▶ [PROBLEM STATEMENT] Repeat the material exactly from its first line to the line that includes "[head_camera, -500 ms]". Skip pictures.

▶ [DATASET RECORDS]
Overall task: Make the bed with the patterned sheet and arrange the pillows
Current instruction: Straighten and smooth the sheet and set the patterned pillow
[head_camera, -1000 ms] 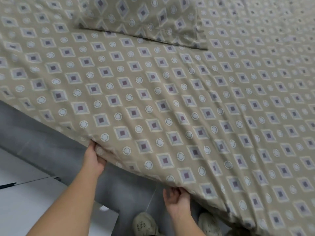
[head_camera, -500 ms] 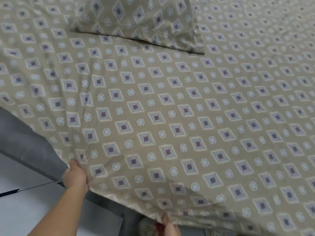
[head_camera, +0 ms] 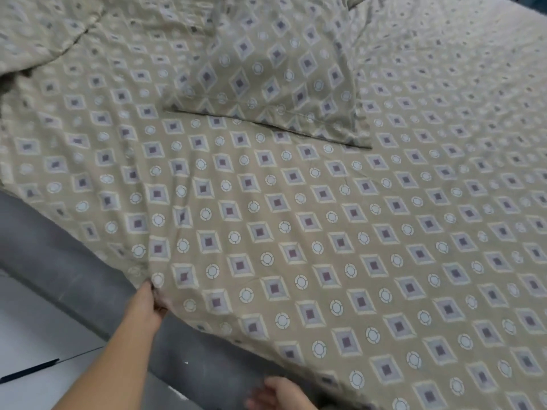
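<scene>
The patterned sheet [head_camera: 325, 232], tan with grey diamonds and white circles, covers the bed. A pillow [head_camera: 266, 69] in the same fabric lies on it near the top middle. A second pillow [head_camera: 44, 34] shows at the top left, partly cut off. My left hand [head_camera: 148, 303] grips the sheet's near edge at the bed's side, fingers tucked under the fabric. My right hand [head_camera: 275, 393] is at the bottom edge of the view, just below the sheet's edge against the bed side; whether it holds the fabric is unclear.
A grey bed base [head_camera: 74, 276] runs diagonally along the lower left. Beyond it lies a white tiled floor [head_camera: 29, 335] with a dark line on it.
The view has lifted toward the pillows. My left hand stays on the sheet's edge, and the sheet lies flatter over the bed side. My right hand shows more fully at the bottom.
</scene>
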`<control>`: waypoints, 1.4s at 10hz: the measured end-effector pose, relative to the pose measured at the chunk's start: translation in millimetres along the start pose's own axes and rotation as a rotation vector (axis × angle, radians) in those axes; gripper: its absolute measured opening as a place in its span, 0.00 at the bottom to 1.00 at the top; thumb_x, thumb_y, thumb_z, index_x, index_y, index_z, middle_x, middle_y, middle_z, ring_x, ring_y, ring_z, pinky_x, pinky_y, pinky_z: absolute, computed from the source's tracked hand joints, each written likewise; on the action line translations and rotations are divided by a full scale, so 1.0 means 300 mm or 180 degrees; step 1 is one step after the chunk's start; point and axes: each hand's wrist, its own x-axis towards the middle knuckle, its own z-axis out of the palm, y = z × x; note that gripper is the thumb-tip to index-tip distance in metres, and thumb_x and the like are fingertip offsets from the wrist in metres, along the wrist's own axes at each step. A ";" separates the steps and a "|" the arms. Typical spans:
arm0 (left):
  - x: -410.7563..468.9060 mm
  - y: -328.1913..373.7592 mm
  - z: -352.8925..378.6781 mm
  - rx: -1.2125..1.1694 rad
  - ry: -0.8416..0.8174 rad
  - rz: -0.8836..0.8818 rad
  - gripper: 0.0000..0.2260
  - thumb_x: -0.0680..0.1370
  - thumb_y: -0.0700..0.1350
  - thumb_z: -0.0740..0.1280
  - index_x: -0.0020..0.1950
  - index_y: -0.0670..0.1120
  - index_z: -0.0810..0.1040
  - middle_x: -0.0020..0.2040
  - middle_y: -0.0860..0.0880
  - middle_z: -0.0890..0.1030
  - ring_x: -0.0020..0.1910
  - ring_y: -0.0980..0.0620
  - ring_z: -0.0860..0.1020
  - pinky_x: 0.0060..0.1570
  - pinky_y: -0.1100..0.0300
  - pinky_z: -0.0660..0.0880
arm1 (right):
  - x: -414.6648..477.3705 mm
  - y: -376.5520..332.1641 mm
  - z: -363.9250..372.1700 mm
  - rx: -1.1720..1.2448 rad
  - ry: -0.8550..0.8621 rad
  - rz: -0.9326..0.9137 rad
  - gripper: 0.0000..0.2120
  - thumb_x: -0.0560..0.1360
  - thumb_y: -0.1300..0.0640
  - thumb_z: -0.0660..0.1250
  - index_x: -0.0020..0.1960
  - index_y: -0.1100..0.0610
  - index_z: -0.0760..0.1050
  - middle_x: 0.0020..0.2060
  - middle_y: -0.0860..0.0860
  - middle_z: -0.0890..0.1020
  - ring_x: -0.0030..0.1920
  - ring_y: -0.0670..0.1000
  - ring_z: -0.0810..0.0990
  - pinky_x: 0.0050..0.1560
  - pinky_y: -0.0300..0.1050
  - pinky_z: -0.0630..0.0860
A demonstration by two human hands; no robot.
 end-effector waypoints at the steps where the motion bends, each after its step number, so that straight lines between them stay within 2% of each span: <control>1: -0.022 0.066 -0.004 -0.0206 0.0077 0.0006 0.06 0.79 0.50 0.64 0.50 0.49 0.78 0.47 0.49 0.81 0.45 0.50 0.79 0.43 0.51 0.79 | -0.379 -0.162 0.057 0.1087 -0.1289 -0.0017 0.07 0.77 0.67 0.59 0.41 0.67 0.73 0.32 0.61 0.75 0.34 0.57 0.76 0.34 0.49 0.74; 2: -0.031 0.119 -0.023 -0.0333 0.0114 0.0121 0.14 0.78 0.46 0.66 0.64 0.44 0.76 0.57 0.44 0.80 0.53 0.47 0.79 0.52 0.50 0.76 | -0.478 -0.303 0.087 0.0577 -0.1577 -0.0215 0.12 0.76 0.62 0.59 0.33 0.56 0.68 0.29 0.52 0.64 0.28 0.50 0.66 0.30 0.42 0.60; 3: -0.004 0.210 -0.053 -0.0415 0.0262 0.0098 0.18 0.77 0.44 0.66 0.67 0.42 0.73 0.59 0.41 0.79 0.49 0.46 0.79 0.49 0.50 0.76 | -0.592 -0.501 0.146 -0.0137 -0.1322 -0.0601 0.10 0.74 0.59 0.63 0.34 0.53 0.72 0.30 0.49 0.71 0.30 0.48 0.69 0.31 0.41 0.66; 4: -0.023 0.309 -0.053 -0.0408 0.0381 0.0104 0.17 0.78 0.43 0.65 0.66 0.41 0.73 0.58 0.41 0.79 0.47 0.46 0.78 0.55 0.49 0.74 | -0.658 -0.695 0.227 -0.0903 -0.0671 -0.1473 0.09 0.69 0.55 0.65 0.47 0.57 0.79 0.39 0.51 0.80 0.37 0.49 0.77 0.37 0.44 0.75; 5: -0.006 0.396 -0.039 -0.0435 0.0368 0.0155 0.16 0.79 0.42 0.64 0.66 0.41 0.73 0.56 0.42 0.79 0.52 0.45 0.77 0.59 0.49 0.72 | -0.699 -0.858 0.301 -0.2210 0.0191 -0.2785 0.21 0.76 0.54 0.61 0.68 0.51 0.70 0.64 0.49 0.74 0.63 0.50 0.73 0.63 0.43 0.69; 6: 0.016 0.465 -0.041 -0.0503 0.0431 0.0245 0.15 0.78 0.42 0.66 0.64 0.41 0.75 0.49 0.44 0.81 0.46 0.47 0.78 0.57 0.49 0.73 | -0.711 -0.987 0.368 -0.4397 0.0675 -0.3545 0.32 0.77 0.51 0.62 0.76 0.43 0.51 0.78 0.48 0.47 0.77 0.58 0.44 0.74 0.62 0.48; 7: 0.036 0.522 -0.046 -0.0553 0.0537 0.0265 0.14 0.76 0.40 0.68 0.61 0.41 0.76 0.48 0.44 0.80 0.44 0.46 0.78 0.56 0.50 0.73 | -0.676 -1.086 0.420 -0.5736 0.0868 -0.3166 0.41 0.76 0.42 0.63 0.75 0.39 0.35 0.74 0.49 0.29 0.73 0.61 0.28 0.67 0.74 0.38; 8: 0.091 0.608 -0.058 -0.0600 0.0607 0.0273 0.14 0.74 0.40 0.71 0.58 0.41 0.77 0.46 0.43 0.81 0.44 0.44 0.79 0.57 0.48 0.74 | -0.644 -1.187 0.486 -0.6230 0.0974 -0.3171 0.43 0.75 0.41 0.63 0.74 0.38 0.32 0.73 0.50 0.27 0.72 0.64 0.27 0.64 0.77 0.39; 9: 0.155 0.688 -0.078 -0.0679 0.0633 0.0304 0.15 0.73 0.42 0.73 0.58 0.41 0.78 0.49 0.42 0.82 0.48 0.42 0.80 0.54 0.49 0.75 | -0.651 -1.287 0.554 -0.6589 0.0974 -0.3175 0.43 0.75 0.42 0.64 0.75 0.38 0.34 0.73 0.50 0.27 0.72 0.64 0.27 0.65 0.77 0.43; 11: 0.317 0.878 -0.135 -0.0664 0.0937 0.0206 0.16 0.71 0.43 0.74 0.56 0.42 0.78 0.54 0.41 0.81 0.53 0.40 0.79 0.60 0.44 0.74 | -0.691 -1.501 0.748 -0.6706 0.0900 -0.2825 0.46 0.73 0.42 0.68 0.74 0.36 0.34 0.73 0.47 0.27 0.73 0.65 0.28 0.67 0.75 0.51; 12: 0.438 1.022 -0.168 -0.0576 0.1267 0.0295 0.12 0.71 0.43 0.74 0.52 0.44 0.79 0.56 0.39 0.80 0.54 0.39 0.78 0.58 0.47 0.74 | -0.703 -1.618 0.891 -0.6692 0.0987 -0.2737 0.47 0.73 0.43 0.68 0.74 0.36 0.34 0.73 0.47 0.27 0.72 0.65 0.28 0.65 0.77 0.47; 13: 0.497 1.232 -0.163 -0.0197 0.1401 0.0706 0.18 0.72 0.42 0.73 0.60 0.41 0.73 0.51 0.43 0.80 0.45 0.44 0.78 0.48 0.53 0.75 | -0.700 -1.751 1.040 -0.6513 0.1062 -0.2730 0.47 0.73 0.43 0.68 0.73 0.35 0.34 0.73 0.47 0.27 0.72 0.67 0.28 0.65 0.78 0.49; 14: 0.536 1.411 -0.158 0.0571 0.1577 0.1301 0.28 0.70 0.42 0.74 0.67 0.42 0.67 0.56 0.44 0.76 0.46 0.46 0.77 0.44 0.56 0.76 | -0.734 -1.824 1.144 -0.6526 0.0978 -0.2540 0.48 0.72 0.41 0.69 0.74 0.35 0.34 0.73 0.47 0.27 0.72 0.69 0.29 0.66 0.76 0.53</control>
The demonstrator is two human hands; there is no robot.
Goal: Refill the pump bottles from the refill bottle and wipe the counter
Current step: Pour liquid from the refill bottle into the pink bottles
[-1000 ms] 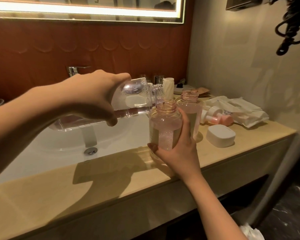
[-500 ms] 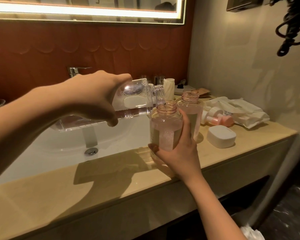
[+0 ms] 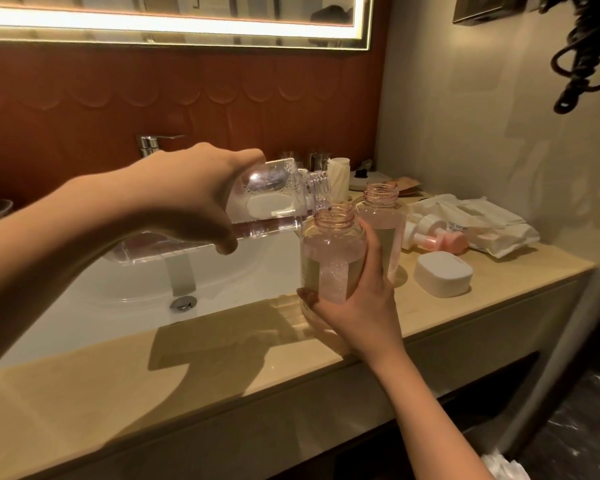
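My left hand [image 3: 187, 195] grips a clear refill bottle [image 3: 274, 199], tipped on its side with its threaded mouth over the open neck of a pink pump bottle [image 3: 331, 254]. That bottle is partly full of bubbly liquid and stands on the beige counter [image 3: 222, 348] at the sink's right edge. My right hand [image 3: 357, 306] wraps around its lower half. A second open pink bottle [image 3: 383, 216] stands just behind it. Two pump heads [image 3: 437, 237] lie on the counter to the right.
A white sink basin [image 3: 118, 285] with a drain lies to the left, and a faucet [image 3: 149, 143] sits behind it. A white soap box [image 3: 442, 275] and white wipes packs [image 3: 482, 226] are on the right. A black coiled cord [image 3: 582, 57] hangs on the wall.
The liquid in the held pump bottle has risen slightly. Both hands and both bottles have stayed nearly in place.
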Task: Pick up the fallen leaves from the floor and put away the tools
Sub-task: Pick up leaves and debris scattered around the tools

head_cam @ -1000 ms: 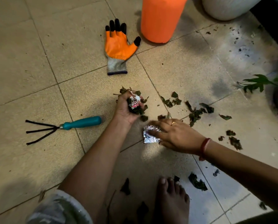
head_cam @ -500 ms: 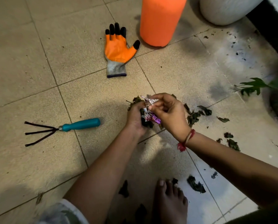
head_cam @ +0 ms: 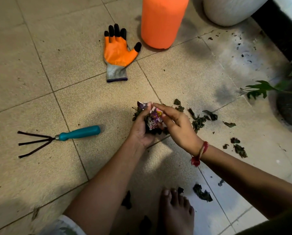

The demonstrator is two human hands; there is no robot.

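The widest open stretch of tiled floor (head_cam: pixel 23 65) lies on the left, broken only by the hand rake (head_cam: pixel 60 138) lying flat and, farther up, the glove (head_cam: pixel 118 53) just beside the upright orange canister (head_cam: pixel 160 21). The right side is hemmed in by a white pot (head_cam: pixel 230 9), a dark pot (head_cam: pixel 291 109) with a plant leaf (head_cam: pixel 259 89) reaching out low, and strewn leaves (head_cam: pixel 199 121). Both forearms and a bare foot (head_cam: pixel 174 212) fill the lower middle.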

▶ [EXERCISE OUTPUT]
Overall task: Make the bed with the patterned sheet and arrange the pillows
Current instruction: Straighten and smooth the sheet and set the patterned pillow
[head_camera, -1000 ms] 
[head_camera, -500 ms] 

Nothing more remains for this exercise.